Scikit-Pierre is a Scientific ToolKit for Post-processing Recommendations. Written in Python, the library is focused on the researcher's perspective, providing an experimental environment based on the state-of-the-art. Pierre works through a pass data and returns results. It receives a set of data and from it generates a recommendation list as return.
Inspired by scikit-learn and Surpise, Scikit-Pierre is composed of post-processing recommendation methods that are provided as api-classes.
- First of all, instance one class and pass the data.
- Second, set up the experiment with context functions.
- Third, fit the context and receive the recommendation list.
Pierre is a free library and has not direct grant, i.e., it is made with love and science. By this, please if you find some error/issue, remember that we have no grant support and demonstrate some kind of education in contact us.

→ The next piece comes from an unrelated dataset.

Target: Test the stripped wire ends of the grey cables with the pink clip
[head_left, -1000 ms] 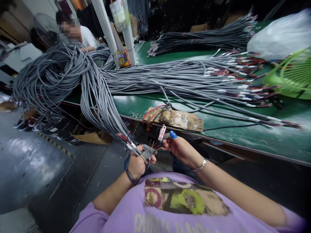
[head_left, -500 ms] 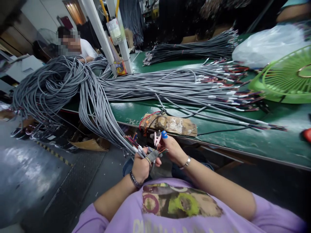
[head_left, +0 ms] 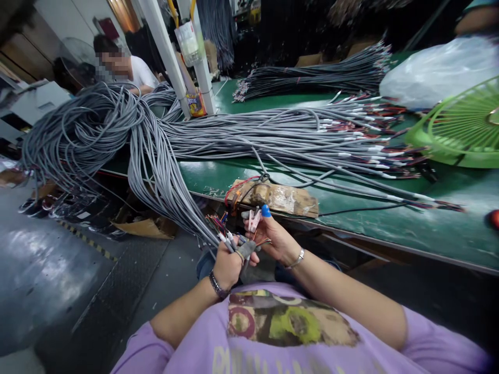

We will investigate the error and try to solve.
The original code draft is made by Diego Corrêa da Silva as part of his master dissertation and PhD thesis at Federal University of Bahia❤️.
Pierre was designed with the following contexts in mind:
- Version 0.0.1 comprehends the context of Calibrated Recommendations.
- Version 0.0.2 supports Calibrated Popularity, Time and Entropy distribution derivation.
- Version 0.0.3 Incoming
With python and pip do:
$ pip install scikit-pierre
For the latest version, you can also clone the repo and build the source:
$ git clone https://github.com/scikit-pierre/scikit-pierre
$ cd scikit-pierre
$ conda create --name scikit-pierre
$ conda activate scikit-pierre
$ conda install setuptools numpy pandas cython
$ python setup.py sdist bdist_wheel
$ pip install dist/scikit_pierre-0.0.1-py3-none-any.whl
Windows users might prefer using conda. We do not support Windows issues, we will try, but...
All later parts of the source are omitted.